We next explored the characteristics of the three clusters of patients identified in the k-means analysis. Table 1 provides demographic information for patients in each group. There were no significant differences in age, educational level or disease duration. Fig. 2B displays membership of each cluster according to clinical diagnosis. Cluster 1 was composed almost entirely of svPPA patients, plus one patient with a diagnosis of mixed PPA (this individual did present with a clear semantic impairment but did not meet criteria for svPPA because he also had mild deficits in word and nonword repetition). The majority of the nfvPPA patients fell into Cluster 2, as did the two lvPPA patients and five of the mixed PPA cases. Cluster 3 mainly contained patients diagnosed with mixed PPA, as well as three nfvPPA cases. Therefore, although data-driven clustering supported a tripartite classification of patients with PPA, the three clusters do not correspond well with the diagnostic categories currently in use. svPPA patients were clearly separated from other forms of PPA but no such clear division was found for the other two subtypes.

Table 1.

Demographic information for each cluster.

Cluster 1 Cluster 2 Cluster 3 Controls Omnibus ANOVA (p if < 0.05)
N 15 16 12 30
Age, y 68.7 (61–79) 71.3 (63–79) 71.0 (53–83) 67.7 (51–80) ns
Education, y 13.9 (10–19) 11.8 (9 −2 0) 11.7 (9 −1 8) 12.8 (10–20) ns
Disease duration, y 4.2 (2.0–6.5) 3.0 (2.0–6.0) 3.3 (1.5–6.0) ns
Open in a new tab

Mean values are shown, with range in parentheses. ns = not significant.

We explored the neuropsychological and spontaneous speech profiles of each cluster by calculating their mean scores on each of the four factors identified in the PCA. These results are shown in Fig. 2C (note that factor scores are scaled such that the mean for the whole cohort is zero). The profile for Cluster 1 was distinctive. These patients performed well in all domains except for Semantic, where they showed the greatest level of deficit. This is in line with the established profile of svPPA. In contrast to Cluster 1, Cluster 2 displayed good Semantic ability but somewhat lower scores on the other factors, particularly Speech and Repetition/Syntax. Impairment in these domains is central to the definitions of both nfvPPA and lvPPA. Cluster 3 patients showed low scores on all factors and were by far the poorest on the Speech, Repetition/Syntax and VS/Episodic factors. This profile of severe problems with speech production, repetition and syntax but also some weakness in semantic abilities does not correspond to any of the variants in the current consensus recommendations. Indeed, the majority of patients in this cluster were mixed cases who defied the accepted classifications. It is worth emphasising again that these cases were not simply at a more advanced stage of disease, at least as indexed by disease duration.

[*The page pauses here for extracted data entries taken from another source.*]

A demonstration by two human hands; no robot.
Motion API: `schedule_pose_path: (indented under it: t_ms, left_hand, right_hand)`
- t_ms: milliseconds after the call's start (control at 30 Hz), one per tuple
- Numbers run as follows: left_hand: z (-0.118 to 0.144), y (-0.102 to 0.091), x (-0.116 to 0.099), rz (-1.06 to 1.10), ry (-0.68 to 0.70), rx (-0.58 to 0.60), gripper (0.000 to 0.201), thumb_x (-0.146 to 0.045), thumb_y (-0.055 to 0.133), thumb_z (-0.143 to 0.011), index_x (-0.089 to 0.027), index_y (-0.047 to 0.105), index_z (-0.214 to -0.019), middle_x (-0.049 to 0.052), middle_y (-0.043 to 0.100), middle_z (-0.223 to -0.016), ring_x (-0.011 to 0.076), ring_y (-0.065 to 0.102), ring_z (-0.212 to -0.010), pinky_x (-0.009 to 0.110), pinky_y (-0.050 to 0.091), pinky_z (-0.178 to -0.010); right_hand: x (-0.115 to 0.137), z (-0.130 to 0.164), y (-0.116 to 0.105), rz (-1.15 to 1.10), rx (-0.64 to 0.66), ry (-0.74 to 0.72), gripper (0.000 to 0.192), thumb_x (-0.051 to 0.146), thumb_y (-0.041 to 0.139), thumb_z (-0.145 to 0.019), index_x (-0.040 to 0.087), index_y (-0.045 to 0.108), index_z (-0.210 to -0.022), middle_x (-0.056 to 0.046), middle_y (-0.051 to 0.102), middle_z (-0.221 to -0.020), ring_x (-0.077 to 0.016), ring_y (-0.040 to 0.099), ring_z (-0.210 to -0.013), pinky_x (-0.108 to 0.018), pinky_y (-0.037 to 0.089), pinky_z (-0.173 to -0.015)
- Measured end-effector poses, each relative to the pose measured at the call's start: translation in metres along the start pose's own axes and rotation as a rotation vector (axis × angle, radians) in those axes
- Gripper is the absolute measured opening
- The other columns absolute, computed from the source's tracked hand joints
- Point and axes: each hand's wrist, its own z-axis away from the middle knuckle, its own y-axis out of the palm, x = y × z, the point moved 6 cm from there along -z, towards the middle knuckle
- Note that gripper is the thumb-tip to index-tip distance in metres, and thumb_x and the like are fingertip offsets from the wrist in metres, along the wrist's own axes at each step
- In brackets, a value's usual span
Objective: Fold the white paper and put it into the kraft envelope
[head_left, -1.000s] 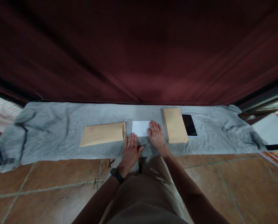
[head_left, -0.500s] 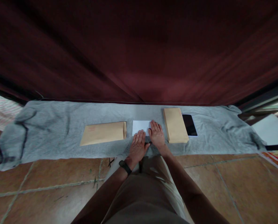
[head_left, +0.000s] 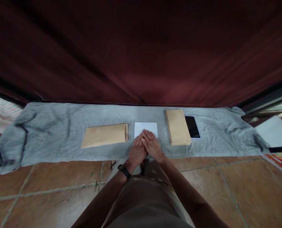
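Note:
A folded sheet of white paper (head_left: 145, 126) lies flat on the grey cloth in front of me. My left hand (head_left: 137, 151) rests on its near edge, fingers stretched out flat. Partly over the left fingers lies my right hand (head_left: 152, 146), also flat, its fingertips on the paper's lower middle. Neither hand grips anything. To the left is a brown envelope (head_left: 105, 135), its end flap facing the paper. A stack of brown envelopes (head_left: 178, 126) sits to the right of my hands.
A dark-screened tablet (head_left: 192, 127) lies beside the stack, partly beneath it. The grey cloth (head_left: 53, 133) covers a long narrow surface. Behind it hangs a dark red curtain (head_left: 141, 63). At the far right is a white board or sheet (head_left: 275, 131).
My right hand has slid left and toward me, from the paper's right edge onto my left hand. More of the paper's right side shows now.

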Motion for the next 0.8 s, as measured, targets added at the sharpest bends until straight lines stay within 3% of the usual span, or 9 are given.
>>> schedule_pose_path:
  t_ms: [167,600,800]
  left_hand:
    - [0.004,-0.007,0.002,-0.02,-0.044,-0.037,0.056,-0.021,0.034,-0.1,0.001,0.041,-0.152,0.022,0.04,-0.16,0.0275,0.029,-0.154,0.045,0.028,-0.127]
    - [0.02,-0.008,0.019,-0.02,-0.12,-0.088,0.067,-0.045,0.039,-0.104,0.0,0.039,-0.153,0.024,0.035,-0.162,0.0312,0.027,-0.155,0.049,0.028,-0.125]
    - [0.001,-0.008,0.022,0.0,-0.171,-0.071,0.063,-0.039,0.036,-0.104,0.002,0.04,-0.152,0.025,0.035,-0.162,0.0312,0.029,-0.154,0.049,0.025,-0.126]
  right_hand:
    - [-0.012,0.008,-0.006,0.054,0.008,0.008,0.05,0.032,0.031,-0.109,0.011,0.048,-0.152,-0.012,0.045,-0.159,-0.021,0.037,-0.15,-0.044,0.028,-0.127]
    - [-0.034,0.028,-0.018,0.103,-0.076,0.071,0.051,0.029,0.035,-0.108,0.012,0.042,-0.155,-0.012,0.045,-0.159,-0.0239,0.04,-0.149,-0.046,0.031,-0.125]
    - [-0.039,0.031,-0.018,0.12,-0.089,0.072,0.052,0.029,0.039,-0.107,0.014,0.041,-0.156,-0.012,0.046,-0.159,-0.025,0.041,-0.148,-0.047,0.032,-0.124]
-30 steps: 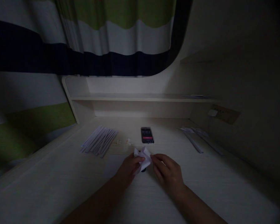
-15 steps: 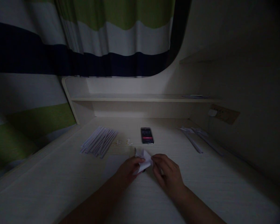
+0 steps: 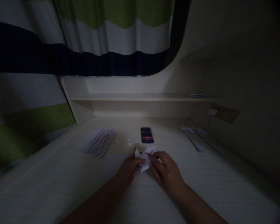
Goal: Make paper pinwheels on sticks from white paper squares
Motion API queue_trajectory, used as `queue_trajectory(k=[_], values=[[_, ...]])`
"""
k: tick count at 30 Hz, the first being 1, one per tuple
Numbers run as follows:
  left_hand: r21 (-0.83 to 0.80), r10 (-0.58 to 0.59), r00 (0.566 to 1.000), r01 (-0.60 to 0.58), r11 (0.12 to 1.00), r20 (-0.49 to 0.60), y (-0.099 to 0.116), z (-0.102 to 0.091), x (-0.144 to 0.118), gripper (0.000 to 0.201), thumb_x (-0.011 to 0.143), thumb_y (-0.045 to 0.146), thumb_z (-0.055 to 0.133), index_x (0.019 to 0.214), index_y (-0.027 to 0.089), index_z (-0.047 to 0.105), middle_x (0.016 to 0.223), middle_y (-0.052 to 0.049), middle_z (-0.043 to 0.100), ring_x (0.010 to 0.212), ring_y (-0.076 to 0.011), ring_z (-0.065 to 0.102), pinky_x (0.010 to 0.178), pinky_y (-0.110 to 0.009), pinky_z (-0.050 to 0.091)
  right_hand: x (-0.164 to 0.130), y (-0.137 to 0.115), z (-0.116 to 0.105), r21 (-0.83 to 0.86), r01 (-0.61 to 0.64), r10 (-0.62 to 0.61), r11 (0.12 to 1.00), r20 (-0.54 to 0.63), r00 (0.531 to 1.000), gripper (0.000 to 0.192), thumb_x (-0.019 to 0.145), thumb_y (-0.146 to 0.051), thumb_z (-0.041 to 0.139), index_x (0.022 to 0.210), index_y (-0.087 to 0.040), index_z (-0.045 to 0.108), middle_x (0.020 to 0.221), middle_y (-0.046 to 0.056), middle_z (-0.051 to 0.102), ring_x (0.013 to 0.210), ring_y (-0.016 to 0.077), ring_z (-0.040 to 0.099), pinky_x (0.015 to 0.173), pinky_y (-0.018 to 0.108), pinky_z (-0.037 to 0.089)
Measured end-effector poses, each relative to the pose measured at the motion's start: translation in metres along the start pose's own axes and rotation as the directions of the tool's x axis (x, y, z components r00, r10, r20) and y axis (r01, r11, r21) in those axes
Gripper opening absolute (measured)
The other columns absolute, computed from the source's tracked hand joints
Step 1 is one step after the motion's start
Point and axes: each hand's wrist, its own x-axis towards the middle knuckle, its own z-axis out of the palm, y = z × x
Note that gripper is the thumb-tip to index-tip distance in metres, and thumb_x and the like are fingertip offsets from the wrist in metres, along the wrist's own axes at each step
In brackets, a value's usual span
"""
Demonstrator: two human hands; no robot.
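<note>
— Head view: what do the hands hold?
— Both pinch one crumpled white paper. The left hand has its fingers curled on the paper's left side; the right hand grips the right side. It sits between them, just above the desk.
— And around them?
— A phone lies just beyond, paper strips to the left, more strips to the right. Behind are a shelf and a striped curtain; the room is dim.
</note>
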Motion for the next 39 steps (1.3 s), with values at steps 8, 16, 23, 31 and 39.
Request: queue_trajectory(k=[8,16,23,31,39], values=[[-0.027,0.002,1.000,-0.003,1.000,-0.025,-0.003,-0.006,0.002,0.030,0.057,0.019,0.063,0.087,0.016,0.056,0.079,-0.004,0.062,0.073,-0.0186,0.058,0.067,-0.028,0.042,-0.002,0.000,0.000,-0.029,0.077,-0.077,0.997,-0.011,0.997,0.031,0.082,-0.012,0.043,0.112,-0.017,0.050,0.092,0.012,0.055,0.083,0.0200,0.052,0.068,0.035,0.048],[0.039,0.007,0.993,-0.002,0.999,-0.115,0.002,-0.003,0.000,0.031,0.054,0.016,0.062,0.084,0.015,0.057,0.069,-0.001,0.060,0.065,-0.0162,0.057,0.059,-0.025,0.039,0.000,0.002,-0.001,-0.021,0.094,-0.093,0.995,0.040,0.995,0.027,0.084,-0.014,0.040,0.108,-0.015,0.052,0.089,0.011,0.055,0.080,0.0185,0.051,0.065,0.031,0.048],[-0.013,0.008,0.997,-0.009,1.000,-0.072,0.004,-0.003,-0.002,0.032,0.055,0.014,0.061,0.086,0.016,0.057,0.070,-0.002,0.063,0.066,-0.0174,0.058,0.061,-0.026,0.041,-0.002,0.001,-0.001,-0.065,0.094,-0.091,0.993,0.050,0.995,0.028,0.084,-0.013,0.037,0.107,-0.016,0.054,0.088,0.010,0.054,0.078,0.0185,0.049,0.063,0.031,0.046],[-0.063,-0.019,0.999,0.017,0.998,-0.027,0.007,-0.002,-0.003,0.030,0.054,0.016,0.063,0.084,0.015,0.060,0.073,-0.005,0.065,0.073,-0.0205,0.060,0.066,-0.028,0.043,-0.003,0.003,-0.001,-0.060,0.094,-0.093,0.994,0.011,0.996,0.027,0.084,-0.015,0.039,0.105,-0.018,0.056,0.089,0.010,0.057,0.081,0.0185,0.051,0.066,0.031,0.046],[-0.006,0.035,0.996,-0.036,0.999,-0.084,0.006,-0.003,-0.002,0.029,0.053,0.013,0.063,0.082,0.016,0.058,0.066,0.000,0.062,0.060,-0.0148,0.058,0.058,-0.024,0.041,-0.003,0.004,0.000,-0.118,0.108,-0.102,0.987,0.056,0.993,0.028,0.084,-0.014,0.042,0.110,-0.017,0.052,0.100,0.012,0.054,0.088,0.0209,0.050,0.072,0.035,0.045]])
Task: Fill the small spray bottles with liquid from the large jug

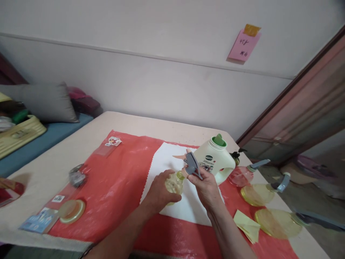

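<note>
Your small yellow bottle [174,183] stands on the white cloth [172,169] near the middle of the tabletop [88,136], and your left hand [159,192] is wrapped around its near-left side, fingers curled snug against the plastic. Right on top of the bottle's neck sits the grey spray trigger [192,164], and your right hand [206,187] comes in from the right, pinching that trigger head between thumb and fingers. So the bottle is between your two hands, left below, right above.

Just beyond your right hand stands the white jug [218,160] with its green cap [219,140], close enough to nearly touch your knuckles. Further right, three more spray bottles lie on their sides: a pink one [242,175], then two yellow ones [257,193] [275,223] nearer you. A folded yellow paper [246,225] lies by your right forearm. Everything sits on a red mat [118,183]. Over on the left, a yellow lid [71,210] and a blue packet [37,221] sit near the edge.
</note>
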`<action>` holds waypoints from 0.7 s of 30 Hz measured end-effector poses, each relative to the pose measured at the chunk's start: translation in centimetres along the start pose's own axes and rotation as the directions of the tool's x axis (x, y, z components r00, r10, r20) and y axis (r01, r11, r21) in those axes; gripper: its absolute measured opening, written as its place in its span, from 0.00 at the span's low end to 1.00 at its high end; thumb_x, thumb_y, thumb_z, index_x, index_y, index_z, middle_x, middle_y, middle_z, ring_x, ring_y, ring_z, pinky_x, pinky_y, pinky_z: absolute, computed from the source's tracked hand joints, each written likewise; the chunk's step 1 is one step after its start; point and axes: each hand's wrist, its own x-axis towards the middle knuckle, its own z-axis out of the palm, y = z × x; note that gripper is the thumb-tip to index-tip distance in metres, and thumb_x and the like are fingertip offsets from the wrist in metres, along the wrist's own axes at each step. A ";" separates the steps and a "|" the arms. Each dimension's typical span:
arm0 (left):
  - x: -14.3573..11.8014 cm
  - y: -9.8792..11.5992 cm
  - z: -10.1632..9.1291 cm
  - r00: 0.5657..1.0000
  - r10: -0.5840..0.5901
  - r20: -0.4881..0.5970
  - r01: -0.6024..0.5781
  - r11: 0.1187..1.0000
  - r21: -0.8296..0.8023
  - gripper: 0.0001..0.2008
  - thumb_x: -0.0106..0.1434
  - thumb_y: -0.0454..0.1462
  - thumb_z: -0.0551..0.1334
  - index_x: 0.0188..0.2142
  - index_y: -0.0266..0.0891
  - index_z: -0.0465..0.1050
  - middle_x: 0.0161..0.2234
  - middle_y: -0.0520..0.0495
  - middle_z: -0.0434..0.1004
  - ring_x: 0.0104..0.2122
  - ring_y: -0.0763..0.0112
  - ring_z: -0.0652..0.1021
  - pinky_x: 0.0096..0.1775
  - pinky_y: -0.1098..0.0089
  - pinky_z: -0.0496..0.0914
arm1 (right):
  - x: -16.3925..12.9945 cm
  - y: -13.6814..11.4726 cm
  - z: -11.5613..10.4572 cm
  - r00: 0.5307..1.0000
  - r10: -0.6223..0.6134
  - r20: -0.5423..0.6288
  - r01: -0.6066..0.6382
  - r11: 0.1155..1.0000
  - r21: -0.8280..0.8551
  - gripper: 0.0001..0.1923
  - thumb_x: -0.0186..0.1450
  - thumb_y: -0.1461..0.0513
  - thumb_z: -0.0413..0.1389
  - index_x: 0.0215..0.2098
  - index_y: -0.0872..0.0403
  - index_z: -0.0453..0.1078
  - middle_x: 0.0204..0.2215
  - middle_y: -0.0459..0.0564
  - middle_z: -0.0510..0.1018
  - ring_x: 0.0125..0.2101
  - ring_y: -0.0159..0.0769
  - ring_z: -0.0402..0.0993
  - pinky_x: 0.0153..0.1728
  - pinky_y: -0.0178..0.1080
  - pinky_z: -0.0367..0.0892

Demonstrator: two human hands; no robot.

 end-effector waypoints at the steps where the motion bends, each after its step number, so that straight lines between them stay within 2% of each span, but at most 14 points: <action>1: 0.0 0.0 0.0 1.000 0.002 -0.002 -0.002 1.000 -0.001 0.42 0.44 0.32 0.75 0.61 0.45 0.73 0.56 0.45 0.77 0.55 0.53 0.76 0.56 0.60 0.70 | 0.0 -0.1 0.0 1.000 -0.004 0.006 0.005 1.000 -0.006 0.21 0.54 0.46 0.74 0.41 0.47 0.84 0.42 0.48 0.86 0.47 0.48 0.77 0.55 0.48 0.67; 5: -0.1 -0.1 0.1 0.998 0.032 -0.063 -0.026 0.995 0.098 0.43 0.44 0.33 0.75 0.62 0.44 0.72 0.57 0.43 0.77 0.57 0.50 0.74 0.57 0.58 0.69 | -0.3 -0.3 0.5 1.000 -0.017 0.023 0.018 0.999 -0.039 0.16 0.56 0.50 0.74 0.38 0.47 0.84 0.39 0.47 0.85 0.44 0.46 0.76 0.53 0.46 0.67; 9: -0.1 0.0 0.1 0.993 0.056 -0.107 -0.035 0.982 0.188 0.44 0.45 0.34 0.75 0.64 0.42 0.71 0.57 0.42 0.77 0.59 0.49 0.72 0.60 0.56 0.67 | -0.5 0.0 1.3 0.999 -0.008 0.035 0.010 0.999 -0.043 0.15 0.58 0.50 0.72 0.38 0.48 0.84 0.39 0.48 0.85 0.43 0.45 0.76 0.51 0.45 0.66; 14: -0.4 0.3 0.1 0.994 0.048 -0.094 -0.034 0.988 0.151 0.44 0.45 0.35 0.75 0.63 0.44 0.71 0.59 0.42 0.76 0.59 0.49 0.72 0.60 0.55 0.67 | -0.3 0.8 0.9 0.999 0.005 0.033 -0.006 1.000 0.013 0.18 0.56 0.47 0.73 0.40 0.47 0.84 0.40 0.47 0.84 0.43 0.45 0.76 0.51 0.45 0.67; 21: -0.1 -0.5 0.0 0.999 0.031 -0.017 -0.030 0.996 0.085 0.44 0.43 0.34 0.76 0.62 0.47 0.73 0.57 0.44 0.75 0.58 0.50 0.73 0.57 0.57 0.71 | 0.1 0.6 -0.3 0.993 0.046 0.108 -0.051 0.998 0.045 0.22 0.51 0.45 0.75 0.37 0.48 0.84 0.37 0.48 0.84 0.41 0.46 0.76 0.49 0.47 0.69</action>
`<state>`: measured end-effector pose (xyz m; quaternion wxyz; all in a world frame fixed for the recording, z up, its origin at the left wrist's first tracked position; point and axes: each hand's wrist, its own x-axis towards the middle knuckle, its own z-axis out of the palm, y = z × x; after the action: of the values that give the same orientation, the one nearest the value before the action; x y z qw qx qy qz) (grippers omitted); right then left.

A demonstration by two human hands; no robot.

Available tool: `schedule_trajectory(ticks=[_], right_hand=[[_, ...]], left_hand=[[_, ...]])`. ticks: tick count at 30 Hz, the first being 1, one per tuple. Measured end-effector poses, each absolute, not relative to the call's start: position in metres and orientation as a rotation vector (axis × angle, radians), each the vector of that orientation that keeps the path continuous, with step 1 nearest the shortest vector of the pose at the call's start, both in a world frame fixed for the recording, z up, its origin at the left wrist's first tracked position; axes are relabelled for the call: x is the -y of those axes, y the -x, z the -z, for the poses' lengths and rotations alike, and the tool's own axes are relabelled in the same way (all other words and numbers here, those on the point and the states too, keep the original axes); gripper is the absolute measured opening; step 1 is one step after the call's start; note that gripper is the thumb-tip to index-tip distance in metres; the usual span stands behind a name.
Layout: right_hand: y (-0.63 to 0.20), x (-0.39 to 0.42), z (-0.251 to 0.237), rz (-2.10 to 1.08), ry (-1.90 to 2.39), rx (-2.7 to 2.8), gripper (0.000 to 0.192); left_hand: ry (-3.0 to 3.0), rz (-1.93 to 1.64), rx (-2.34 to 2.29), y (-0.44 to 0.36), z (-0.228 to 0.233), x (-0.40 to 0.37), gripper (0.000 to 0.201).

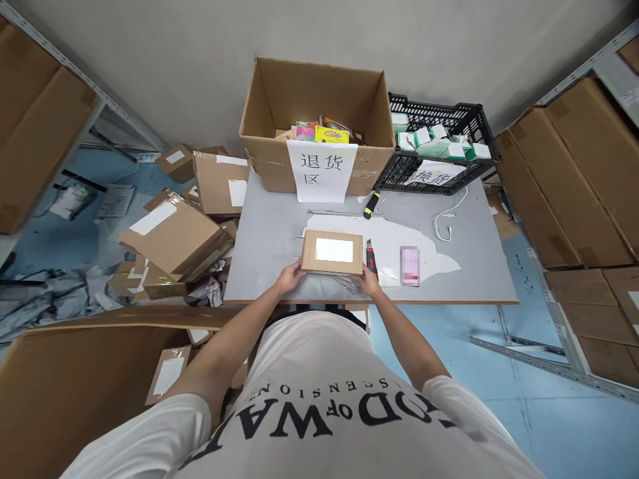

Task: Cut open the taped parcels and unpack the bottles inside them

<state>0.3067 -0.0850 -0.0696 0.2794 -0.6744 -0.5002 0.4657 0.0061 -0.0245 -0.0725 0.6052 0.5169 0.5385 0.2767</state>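
A small brown cardboard box (308,251) with a blank white label (334,250) lies at the near middle of the grey table. My left hand (289,277) grips its near left corner, and my right hand (368,282) has hold of the near right corner. Just beyond my right hand is a red and black utility knife (371,258). Farther right lies a pink card-like item (410,266), its details blurred. Clear plastic or tape (339,283) shows under the box's near edge.
At the table's back stand a large open carton (269,159) of colourful packets and a black crate (439,110) of green-white boxes. A yellow-black cutter (371,205) and white cable (439,223) lie on the table (269,213). Parcels (174,233) pile up left; shelving (564,319) stands right.
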Motion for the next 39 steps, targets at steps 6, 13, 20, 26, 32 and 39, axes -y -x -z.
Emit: schedule_trajectory(ticks=[6,13,20,26,32,39], right_hand=[[-0.303,0.083,0.064,-1.296,1.685,1.239,0.053],[-0.314,0.063,0.026,-1.292,1.478,1.264,0.050],[-0.319,0.027,-0.030,-1.031,1.762,1.441,0.046],[-0.317,0.016,-0.034,-1.056,1.860,1.465,0.044],[-0.309,0.016,-0.013,-1.216,1.910,1.376,0.042],[-0.306,0.017,0.008,-1.256,1.916,1.242,0.042]], left_hand=[[-1.262,-0.646,-1.267,-0.008,0.057,0.025,0.062],[-1.465,-0.664,-1.294,0.007,0.029,0.020,0.057],[-1.345,-0.880,-1.338,0.000,-0.012,-0.001,0.066],[-1.218,-0.877,-1.315,-0.001,-0.012,-0.011,0.073],[-1.097,-0.808,-1.376,0.005,0.021,-0.009,0.071],[-1.018,-0.792,-1.387,0.007,0.037,-0.007,0.075]])
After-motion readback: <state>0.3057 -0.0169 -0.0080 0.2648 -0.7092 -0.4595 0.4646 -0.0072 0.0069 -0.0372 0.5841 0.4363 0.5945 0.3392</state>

To summarise, the data-driven clustering approach neatly partitioned patients with selective semantic difficulties and divided the remaining patients into two groups. It is important to note, however, that the two other groups were differentiated primarily by severity of their impairment: the patients in Cluster 3 were more impaired in all domains than those in Cluster 2. This impression was confirmed by inspection of their scores on individual measures, shown in Supplementary Tables 1 and 2. Compared to Cluster 2, there were 17 measures on which Cluster 3 patients were significantly more impaired but no measures for which the reverse was true. This conclusion is also supported by scores on the MMSE and ACE-R (see Fig. 2D). One-way ANOVAs indicated a significant effect of cluster on each test (MMSE: F(2, 40) = 18.1, p < 0.001; ACE-R: F(2, 40) = 16.7, p < 0.001). Pairwise comparisons (conducted with a Bonferroni-corrected significance level of 0.0166) indicated that Cluster 3 patients scored more poorly than Cluster 2 individuals on both tests. Cluster 1 patients performed at a similar level to those in Cluster 2 on the MMSE but their scores on the ACE-R were poorer, being more comparable to Cluster 3. This reflects the fact that the ACE-R places greater emphasis on semantic abilities than does the MMSE.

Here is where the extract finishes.